### [Exercise]
Copy the complete listing that follows, letter for letter.

[Recorded data — start]

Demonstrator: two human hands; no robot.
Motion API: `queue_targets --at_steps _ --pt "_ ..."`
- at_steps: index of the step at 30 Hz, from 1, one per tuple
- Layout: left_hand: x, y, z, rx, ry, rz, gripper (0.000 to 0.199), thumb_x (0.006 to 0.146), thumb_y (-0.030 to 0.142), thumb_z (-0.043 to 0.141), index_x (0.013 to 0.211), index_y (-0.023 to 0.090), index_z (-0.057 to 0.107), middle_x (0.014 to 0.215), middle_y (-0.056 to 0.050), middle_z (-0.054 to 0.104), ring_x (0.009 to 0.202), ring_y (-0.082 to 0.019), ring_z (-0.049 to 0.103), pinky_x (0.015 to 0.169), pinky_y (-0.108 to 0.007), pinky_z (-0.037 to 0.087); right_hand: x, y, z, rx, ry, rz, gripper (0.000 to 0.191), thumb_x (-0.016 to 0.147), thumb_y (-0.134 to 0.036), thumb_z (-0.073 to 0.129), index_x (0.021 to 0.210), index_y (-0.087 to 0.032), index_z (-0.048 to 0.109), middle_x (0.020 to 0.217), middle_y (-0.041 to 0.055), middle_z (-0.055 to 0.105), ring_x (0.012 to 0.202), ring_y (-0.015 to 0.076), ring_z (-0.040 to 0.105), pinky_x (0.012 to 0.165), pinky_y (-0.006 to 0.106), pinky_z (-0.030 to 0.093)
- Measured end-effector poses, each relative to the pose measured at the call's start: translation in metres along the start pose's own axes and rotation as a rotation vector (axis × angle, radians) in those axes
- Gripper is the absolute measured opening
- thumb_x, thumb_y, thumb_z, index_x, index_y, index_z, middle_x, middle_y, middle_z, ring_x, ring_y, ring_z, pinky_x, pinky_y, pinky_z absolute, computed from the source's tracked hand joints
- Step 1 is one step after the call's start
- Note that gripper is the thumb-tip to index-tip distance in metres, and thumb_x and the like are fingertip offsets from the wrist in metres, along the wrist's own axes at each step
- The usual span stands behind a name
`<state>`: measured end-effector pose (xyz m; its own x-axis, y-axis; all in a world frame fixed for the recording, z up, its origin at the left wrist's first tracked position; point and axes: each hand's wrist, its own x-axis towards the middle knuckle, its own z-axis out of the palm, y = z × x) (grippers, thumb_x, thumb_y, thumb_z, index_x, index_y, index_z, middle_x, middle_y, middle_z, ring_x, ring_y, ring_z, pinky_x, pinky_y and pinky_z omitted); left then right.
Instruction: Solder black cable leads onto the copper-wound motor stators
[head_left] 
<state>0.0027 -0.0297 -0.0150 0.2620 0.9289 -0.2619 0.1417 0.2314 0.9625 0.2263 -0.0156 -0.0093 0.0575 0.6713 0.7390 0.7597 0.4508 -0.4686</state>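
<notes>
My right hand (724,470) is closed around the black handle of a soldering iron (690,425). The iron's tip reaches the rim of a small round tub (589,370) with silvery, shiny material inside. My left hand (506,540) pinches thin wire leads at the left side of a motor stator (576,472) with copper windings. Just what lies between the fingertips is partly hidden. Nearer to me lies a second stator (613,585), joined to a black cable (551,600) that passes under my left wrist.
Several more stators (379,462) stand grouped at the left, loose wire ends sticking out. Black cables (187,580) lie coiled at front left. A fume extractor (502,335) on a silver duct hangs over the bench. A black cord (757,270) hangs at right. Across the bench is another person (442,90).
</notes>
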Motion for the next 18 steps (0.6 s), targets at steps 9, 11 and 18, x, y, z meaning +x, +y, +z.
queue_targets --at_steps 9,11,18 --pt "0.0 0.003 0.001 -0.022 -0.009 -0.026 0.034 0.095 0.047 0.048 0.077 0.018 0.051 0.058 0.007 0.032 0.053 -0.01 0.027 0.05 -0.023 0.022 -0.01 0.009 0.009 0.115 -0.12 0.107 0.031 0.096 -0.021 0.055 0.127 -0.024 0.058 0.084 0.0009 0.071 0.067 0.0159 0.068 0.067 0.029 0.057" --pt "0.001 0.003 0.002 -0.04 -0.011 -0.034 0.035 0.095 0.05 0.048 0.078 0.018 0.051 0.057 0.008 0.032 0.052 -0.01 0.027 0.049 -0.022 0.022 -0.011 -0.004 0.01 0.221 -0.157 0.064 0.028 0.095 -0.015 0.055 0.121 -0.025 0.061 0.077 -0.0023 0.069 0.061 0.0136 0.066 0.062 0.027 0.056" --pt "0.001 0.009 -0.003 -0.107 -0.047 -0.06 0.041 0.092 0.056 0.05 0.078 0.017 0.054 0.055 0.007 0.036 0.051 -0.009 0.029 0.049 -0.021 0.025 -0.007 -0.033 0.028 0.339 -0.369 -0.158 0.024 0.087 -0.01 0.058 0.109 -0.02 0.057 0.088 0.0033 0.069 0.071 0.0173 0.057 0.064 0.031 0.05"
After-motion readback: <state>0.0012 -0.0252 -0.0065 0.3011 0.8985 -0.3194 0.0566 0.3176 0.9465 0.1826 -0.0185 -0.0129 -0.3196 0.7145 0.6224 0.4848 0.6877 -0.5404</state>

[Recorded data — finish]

### [The completed task]
Demonstrator: two human hands; no robot.
Motion API: `queue_targets --at_steps _ --pt "_ ..."`
- at_steps: index of the step at 30 Hz, from 1, one per tuple
- Layout: left_hand: x, y, z, rx, ry, rz, gripper (0.000 to 0.199), thumb_x (0.006 to 0.146), thumb_y (-0.030 to 0.142), thumb_z (-0.043 to 0.141), index_x (0.013 to 0.211), index_y (-0.023 to 0.090), index_z (-0.057 to 0.107), middle_x (0.014 to 0.215), middle_y (-0.056 to 0.050), middle_z (-0.054 to 0.104), ring_x (0.009 to 0.202), ring_y (-0.082 to 0.019), ring_z (-0.049 to 0.103), pinky_x (0.015 to 0.169), pinky_y (-0.108 to 0.007), pinky_z (-0.037 to 0.087); right_hand: x, y, z, rx, ry, rz, gripper (0.000 to 0.191), thumb_x (-0.016 to 0.147), thumb_y (-0.134 to 0.036), thumb_z (-0.073 to 0.129), index_x (0.021 to 0.210), index_y (-0.087 to 0.032), index_z (-0.048 to 0.109), middle_x (0.020 to 0.217), middle_y (-0.041 to 0.055), middle_z (-0.055 to 0.105), ring_x (0.012 to 0.202), ring_y (-0.015 to 0.076), ring_z (-0.040 to 0.105), pinky_x (0.012 to 0.165), pinky_y (-0.006 to 0.106), pinky_z (-0.030 to 0.093)
- Measured end-effector poses, each relative to the pose measured at the call's start: translation in metres along the start pose's own axes and rotation as a rotation vector (axis × angle, radians) in those axes
- Gripper is the absolute measured opening
- thumb_x, thumb_y, thumb_z, index_x, index_y, index_z, middle_x, middle_y, middle_z, ring_x, ring_y, ring_z, pinky_x, pinky_y, pinky_z absolute, computed from the source's tracked hand joints
- Step 1 is one step after the call's start
- Note that gripper is the thumb-tip to index-tip distance in metres, and thumb_x and the like are fingertip offsets from the wrist in metres, along the wrist's own axes at each step
- The usual span stands behind a name
`<state>`: measured end-effector pose (xyz m; its own x-axis, y-axis; all in a world frame fixed for the recording, z up, its origin at the left wrist's first tracked position; point and axes: each hand's wrist, its own x-axis towards the middle knuckle, its own z-axis out of the palm, y = z × x) (grippers, thumb_x, thumb_y, thumb_z, index_x, index_y, index_z, middle_x, middle_y, middle_z, ring_x, ring_y, ring_z, pinky_x, pinky_y and pinky_z omitted); left then right.
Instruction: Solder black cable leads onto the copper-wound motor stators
[head_left] 
<state>0.0027 -0.0297 -0.0150 0.2620 0.9289 -0.2619 0.1417 0.2314 0.9625 0.2263 -0.0156 -0.0093 0.0575 0.6713 0.7390 0.7597 0.4508 -0.4686</state>
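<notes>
My right hand (724,470) is closed around the black handle of a soldering iron (690,425). The iron's tip reaches the rim of a small round tub (589,370) with silvery, shiny material inside. My left hand (506,540) pinches thin wire leads at the left side of a motor stator (576,472) with copper windings. Just what lies between the fingertips is partly hidden. Nearer to me lies a second stator (613,585), joined to a black cable (551,600) that passes under my left wrist.
Several more stators (379,462) stand grouped at the left, loose wire ends sticking out. Black cables (187,580) lie coiled at front left. A fume extractor (502,335) on a silver duct hangs over the bench. A black cord (757,270) hangs at right. Across the bench is another person (442,90).
</notes>
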Motion for the next 18 steps (0.6 s), targets at steps 9, 11 and 18, x, y, z meaning +x, +y, +z.
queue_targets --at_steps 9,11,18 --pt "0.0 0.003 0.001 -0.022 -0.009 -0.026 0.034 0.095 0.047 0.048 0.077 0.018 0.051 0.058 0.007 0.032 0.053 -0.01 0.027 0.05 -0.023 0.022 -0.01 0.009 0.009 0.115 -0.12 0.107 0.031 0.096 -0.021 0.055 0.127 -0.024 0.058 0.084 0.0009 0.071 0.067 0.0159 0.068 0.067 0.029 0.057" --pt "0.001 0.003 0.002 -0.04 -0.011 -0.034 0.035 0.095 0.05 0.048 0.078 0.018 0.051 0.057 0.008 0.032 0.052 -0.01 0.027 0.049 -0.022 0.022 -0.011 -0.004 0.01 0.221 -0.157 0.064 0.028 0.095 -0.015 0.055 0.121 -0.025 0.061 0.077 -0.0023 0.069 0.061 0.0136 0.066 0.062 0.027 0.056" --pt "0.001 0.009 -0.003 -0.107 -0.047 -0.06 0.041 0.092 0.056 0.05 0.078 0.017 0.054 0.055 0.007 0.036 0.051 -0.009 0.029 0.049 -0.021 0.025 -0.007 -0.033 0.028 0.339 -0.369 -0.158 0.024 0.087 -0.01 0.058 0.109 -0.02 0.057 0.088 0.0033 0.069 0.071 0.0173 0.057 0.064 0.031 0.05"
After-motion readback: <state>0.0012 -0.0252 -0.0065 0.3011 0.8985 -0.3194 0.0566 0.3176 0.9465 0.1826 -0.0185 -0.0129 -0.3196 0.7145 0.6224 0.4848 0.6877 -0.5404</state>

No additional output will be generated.